Problem statement → Give back the data below exactly, with every line kept the same.
[Data shown — start]
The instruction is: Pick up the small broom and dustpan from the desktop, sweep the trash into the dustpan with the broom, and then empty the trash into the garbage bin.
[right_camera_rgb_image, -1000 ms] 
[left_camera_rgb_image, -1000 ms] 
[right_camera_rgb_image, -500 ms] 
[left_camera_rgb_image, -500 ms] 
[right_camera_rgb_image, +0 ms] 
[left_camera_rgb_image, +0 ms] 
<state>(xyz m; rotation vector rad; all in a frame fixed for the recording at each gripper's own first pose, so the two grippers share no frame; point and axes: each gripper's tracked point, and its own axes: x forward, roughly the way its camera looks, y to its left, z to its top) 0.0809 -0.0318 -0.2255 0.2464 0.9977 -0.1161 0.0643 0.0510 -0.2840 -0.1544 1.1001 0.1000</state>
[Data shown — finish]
Reply to the exercise →
The instruction is: Pick up the small broom and dustpan from the desktop, sweep the trash into the dustpan with the broom, and then empty the trash into the garbage bin.
[right_camera_rgb_image, -1000 ms] 
[left_camera_rgb_image, -1000 ms] 
[right_camera_rgb_image, -500 ms] 
[left_camera_rgb_image, -500 ms] 
[right_camera_rgb_image, +0 ms] 
[left_camera_rgb_image, +0 ms] 
<state>(xyz m; rotation vector rad; all in a frame fixed for the recording at each gripper's own first pose, so the two grippers share no frame; point and axes: each gripper's tracked point, and its own axes: x forward, roughly the way its camera looks, y to its left, z to its top) 0.0809 -0.0318 -0.2255 0.2464 0.9977 -0.1161 0.0643 0.0510 -0.2840 -0.1544 1.1001 0.1000</state>

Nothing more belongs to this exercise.